Supplied data Block Start

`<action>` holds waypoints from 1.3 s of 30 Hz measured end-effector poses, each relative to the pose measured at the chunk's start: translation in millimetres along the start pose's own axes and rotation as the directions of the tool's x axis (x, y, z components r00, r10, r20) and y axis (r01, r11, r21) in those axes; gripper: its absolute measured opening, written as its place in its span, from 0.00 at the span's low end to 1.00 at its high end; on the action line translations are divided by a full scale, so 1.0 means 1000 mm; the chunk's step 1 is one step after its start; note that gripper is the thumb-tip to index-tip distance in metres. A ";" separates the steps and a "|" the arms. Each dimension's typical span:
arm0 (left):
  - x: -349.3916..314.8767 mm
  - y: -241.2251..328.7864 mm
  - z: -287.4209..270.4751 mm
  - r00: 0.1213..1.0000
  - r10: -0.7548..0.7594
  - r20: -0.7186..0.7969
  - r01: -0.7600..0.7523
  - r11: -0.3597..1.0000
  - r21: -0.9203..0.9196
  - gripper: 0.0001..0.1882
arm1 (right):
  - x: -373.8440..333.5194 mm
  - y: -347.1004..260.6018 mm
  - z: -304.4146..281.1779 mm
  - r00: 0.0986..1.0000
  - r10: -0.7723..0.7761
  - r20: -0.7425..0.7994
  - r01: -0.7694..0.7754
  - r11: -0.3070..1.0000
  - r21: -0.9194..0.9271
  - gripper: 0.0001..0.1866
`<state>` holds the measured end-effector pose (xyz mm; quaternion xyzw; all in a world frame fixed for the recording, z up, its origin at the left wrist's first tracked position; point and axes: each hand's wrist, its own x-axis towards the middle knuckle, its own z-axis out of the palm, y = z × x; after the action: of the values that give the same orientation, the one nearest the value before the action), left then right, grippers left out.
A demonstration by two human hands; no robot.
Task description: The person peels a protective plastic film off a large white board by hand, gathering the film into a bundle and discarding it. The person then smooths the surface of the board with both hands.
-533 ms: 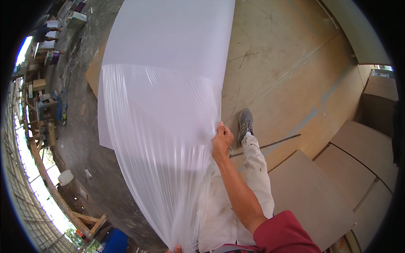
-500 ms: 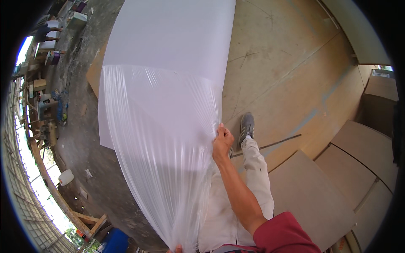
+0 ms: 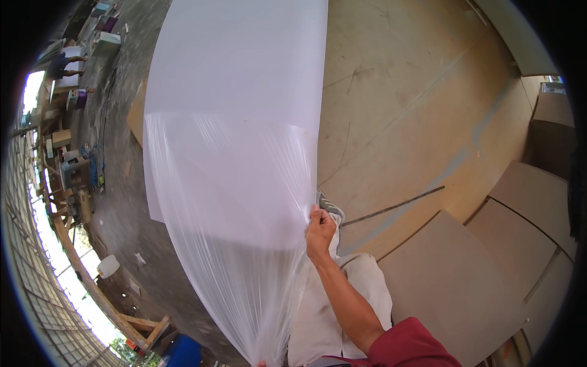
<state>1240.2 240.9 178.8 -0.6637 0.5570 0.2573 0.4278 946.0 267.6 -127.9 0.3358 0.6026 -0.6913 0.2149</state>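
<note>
A long white panel [image 3: 244,61] stretches from the top of the view toward me. Clear plastic film [image 3: 244,293] clings to its surface up to a crosswise line. Nearer to me the film hangs loose in taut pleats that narrow toward the bottom edge. There my left hand [image 3: 262,364] shows only a bit of finger, where the pleats bunch together in its grip. My right hand [image 3: 321,233] pinches the film's right edge beside the panel's long side, fingers closed. Below the panel's near end, the film crosses in front of my pale trousers.
Brown boards [image 3: 452,287] lie at the right, with a dark thin strip [image 3: 391,207] ahead of them. Plywood [image 3: 391,110] spreads beside the panel. Left lie the grey floor [image 3: 128,202], a white jug [image 3: 108,266] and a blue drum [image 3: 183,352]. Another person [image 3: 61,64] is far left.
My right hand has come lower with the film's edge. My forward foot has drawn back, now partly behind the film and hand. The line on the panel sits lower in view.
</note>
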 end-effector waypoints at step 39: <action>0.036 -0.061 0.010 0.818 0.563 0.119 -0.573 0.816 0.078 0.19 | -0.066 0.052 0.024 0.865 0.124 0.486 -0.001 0.969 -0.246 0.41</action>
<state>1309.5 231.3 161.3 -0.4302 0.7230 0.3720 0.3923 1022.3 228.2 -115.2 0.1376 0.5939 -0.6698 0.4239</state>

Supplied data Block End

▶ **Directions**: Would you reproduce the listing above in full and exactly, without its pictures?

▶ **Output below**:
`<action>` holds waypoints from 1.3 s of 30 Hz measured end-effector poses, each relative to the pose measured at the chunk's start: translation in millimetres along the start pose's own axes and rotation as the directions of the tool's x axis (x, y, z components r00, r10, r20) and y axis (r01, r11, r21) in those axes; gripper: its absolute measured opening, written as its place in its span, from 0.00 at the span's low end to 1.00 at its high end; on the action line translations are divided by a full scale, so 1.0 means 1000 mm; the chunk's step 1 is one step after its start; note that gripper is the thumb-tip to index-tip distance in metres. A ";" separates the steps and a "|" the arms. Each dimension's typical span:
arm0 (left):
  - x: -349.3916..314.8767 mm
  - y: -241.2251..328.7864 mm
  - z: -287.4209..270.4751 mm
  - r00: 0.1213..1.0000
  - r10: -0.7548..0.7594
  - r20: -0.7186..0.7969
  - r01: -0.7600..0.7523
  - r11: -0.3597..1.0000
  - r21: -0.9203..0.9196
  - gripper: 0.0001..0.1882
arm1 (right):
  - x: -373.8440..333.5194 mm
  - y: -347.1004..260.6018 mm
  - z: -304.4146..281.1779 mm
  - r00: 0.0986..1.0000
  - r10: -0.7723..0.7761
  - r20: -0.7425..0.7994
  - r01: -0.7694..0.7754
  - r11: -0.3070..1.0000
  - r21: -0.9194..0.9271
  - gripper: 0.0001..0.1866
`<state>` holds the measured end-effector pose (xyz mm; quaternion xyzw; all in a world frame fixed for the recording, z up, its origin at the left wrist's first tracked position; point and axes: each hand's wrist, its own x-axis towards the middle knuckle, its own z-axis out of the palm, y = z × x; after the action: of the values that give the same orientation, the one nearest the value before the action), left then right, grippers left out.
A demonstration by two human hands; no robot.
Task description: The person peels a protective plastic film off a large white board by hand, gathering the film into a bundle and discarding it. The person then smooths the surface of the board with both hands.
-533 ms: 
-500 ms: 
+0 ms: 
<state>1240.2 240.9 178.8 -0.6637 0.5570 0.2573 0.4278 946.0 267.6 -127.9 0.3358 0.6026 -0.6913 0.2149</state>
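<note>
A long white panel [image 3: 244,61] stretches from the top of the view toward me. Clear plastic film [image 3: 244,293] clings to its surface up to a crosswise line. Nearer to me the film hangs loose in taut pleats that narrow toward the bottom edge. There my left hand [image 3: 262,364] shows only a bit of finger, where the pleats bunch together in its grip. My right hand [image 3: 321,233] pinches the film's right edge beside the panel's long side, fingers closed. Below the panel's near end, the film crosses in front of my pale trousers.
Brown boards [image 3: 452,287] lie at the right, with a dark thin strip [image 3: 391,207] ahead of them. Plywood [image 3: 391,110] spreads beside the panel. Left lie the grey floor [image 3: 128,202], a white jug [image 3: 108,266] and a blue drum [image 3: 183,352]. Another person [image 3: 61,64] is far left.
My right hand has come lower with the film's edge. My forward foot has drawn back, now partly behind the film and hand. The line on the panel sits lower in view.
</note>
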 end-effector waypoints at step 39: <action>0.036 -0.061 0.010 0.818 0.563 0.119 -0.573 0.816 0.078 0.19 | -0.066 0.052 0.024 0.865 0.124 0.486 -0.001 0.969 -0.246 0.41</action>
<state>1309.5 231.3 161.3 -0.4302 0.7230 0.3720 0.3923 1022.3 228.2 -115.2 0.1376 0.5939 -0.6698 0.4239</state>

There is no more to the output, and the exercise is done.